This entry was contributed to Wild Equus by Lucy Rees, member and researcher of the Wild Equus Network (WEN). You can visit the Pottokas en Piornal website, where you will find more details about her work with the feral pottoka ponies.

Species: Equus caballus

Subspecies/Breed/Type: Pottoka (Basque Pony)

Country: Spain

Region/Province/Range: Sierra de Tormantos, Piornal (Extremadura-Caceres)

Population type: Feral

Management Authority:  Pottokas en Piornal

Estimated Population size: about 40 horses (2015)

Census August 2015

Foals 2015 m 5 (+ 1 that died) f 3

Yearlings    m 4 (b, 3n) f. 3  (d, 2n)

2 y-olds      m 1 (b)  f  4

3 & above   m 5 (b, 4s) f  15

Total 40, m 15, f 25
b= bachelor, s=stallion, n= still with natal band, d=dispersed  – 9/15 mares foaled. = 60%.

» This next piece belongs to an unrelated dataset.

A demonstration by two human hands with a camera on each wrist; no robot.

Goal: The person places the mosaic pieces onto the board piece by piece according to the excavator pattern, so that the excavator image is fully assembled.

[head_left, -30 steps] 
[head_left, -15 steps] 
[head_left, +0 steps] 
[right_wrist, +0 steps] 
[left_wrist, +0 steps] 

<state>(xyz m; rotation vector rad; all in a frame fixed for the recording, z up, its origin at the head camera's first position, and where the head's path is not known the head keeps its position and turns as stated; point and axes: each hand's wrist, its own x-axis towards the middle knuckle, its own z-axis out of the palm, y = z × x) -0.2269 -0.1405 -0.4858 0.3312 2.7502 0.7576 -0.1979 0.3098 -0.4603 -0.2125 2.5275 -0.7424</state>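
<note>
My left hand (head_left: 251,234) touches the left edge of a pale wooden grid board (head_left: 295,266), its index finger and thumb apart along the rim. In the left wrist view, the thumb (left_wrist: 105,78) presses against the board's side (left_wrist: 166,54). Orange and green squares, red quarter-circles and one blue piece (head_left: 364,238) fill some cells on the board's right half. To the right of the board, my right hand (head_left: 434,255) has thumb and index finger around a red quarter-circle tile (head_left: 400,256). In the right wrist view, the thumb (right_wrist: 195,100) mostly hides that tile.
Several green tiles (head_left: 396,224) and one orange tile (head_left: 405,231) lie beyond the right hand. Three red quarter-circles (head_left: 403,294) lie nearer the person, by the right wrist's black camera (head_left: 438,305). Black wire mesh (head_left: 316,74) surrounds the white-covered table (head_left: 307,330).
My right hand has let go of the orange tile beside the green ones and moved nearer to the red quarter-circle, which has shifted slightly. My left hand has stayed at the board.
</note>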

Of the 6 that did not foal, 4 were 3 y-o that foaled last year at 2, 1 is 3 y-o,  1 unknown (mare not seen for 3 months)

Details of Population

1200ha. of mountain between 700m and 1500m. , with two deep gorges. Lower-lying areas are oak wood (about 400ha) with scattered chestnut plantations, the latter mainly unavailable to the ponies. The rest is mainly high, dense heather, Spanish broom, bracken and rock, with occasional areas of grass.

Average winter temperature 2.8º; snow may cover areas over 1000m for up to a month. Average summer temperature 20.8º . Water is abundant except in dry summers when all but two springs may dry up. The ponies practice seasonal vertical migration.

The area may also be grazed by up to 600 goats. Occasional red deer, groups of fallow deer, wild boar, fox, martin, jineta, rabbits (few), walkers and cyclists share the area. No large predators.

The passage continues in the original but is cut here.